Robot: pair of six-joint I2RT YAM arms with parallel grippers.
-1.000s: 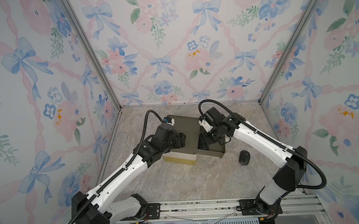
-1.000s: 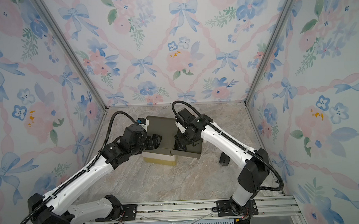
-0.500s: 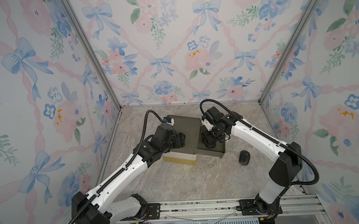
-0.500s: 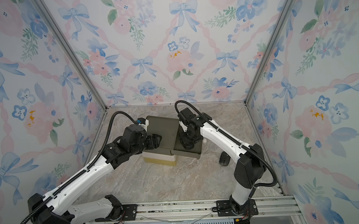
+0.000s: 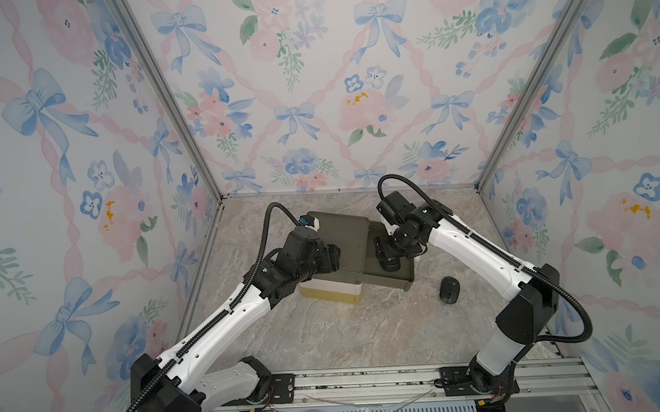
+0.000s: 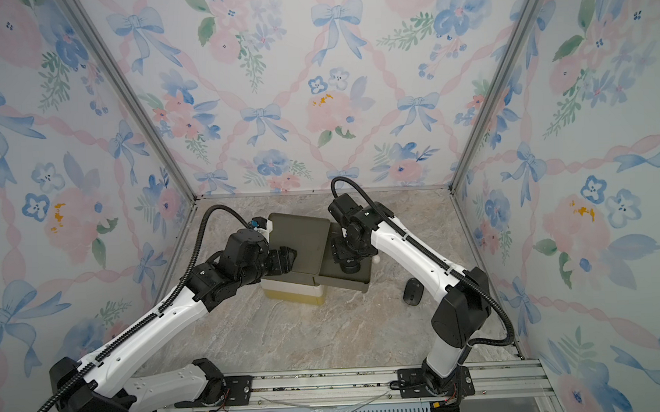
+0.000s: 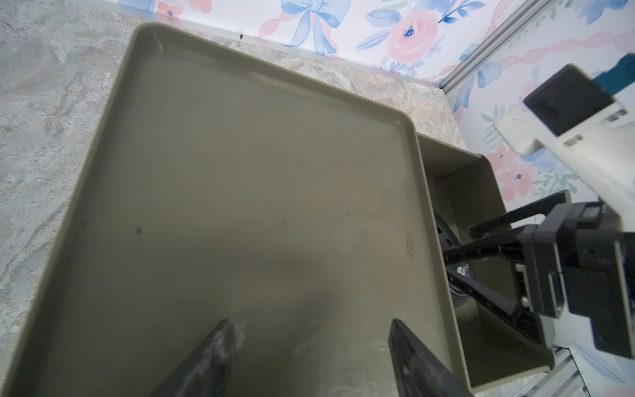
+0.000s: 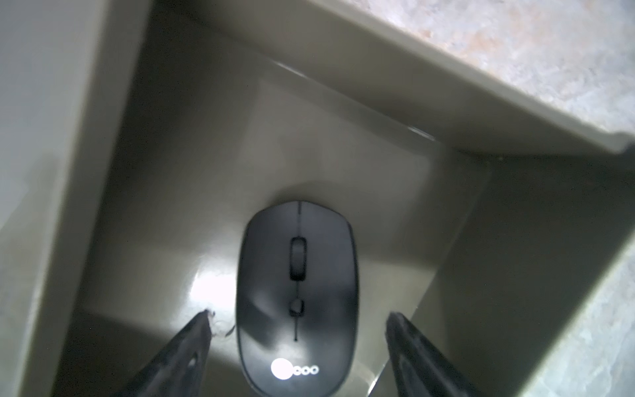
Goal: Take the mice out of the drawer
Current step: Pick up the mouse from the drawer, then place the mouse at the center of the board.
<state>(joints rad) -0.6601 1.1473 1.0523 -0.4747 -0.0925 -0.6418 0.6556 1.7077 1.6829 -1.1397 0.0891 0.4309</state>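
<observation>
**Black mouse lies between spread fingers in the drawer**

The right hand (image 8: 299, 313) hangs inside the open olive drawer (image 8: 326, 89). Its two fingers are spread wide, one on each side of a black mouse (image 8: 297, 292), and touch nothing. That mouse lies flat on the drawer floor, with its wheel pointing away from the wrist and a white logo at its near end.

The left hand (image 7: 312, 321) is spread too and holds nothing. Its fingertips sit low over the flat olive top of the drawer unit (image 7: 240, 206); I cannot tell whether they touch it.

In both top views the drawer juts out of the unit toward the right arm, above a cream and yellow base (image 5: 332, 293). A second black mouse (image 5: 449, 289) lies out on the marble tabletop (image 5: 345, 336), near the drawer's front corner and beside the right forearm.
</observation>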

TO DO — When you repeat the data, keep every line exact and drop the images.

TASK RESULT —
Robot: pair of six-joint I2RT YAM arms with parallel grippers.
-1.000s: 
-1.000s: 
-0.500s: 
-0.500s: 
+0.000s: 
+0.000s: 
+0.000s: 
+0.000s: 
Goal: Take the mice out of the drawer
Current step: Pick up the mouse from the drawer, then place the mouse at the center of the board.
<state>(joints rad) -0.6601 1.1473 1.0523 -0.4747 -0.0925 -0.6418 0.6556 1.7077 1.6829 -1.1397 0.0891 0.4309</state>
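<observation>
**Black mouse lies between spread fingers in the drawer**

The right hand (image 8: 299, 313) hangs inside the open olive drawer (image 8: 326, 89). Its two fingers are spread wide, one on each side of a black mouse (image 8: 297, 292), and touch nothing. That mouse lies flat on the drawer floor, with its wheel pointing away from the wrist and a white logo at its near end.

The left hand (image 7: 312, 321) is spread too and holds nothing. Its fingertips sit low over the flat olive top of the drawer unit (image 7: 240, 206); I cannot tell whether they touch it.

In both top views the drawer juts out of the unit toward the right arm, above a cream and yellow base (image 5: 332, 293). A second black mouse (image 5: 449, 289) lies out on the marble tabletop (image 5: 345, 336), near the drawer's front corner and beside the right forearm.
</observation>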

The answer is now complete.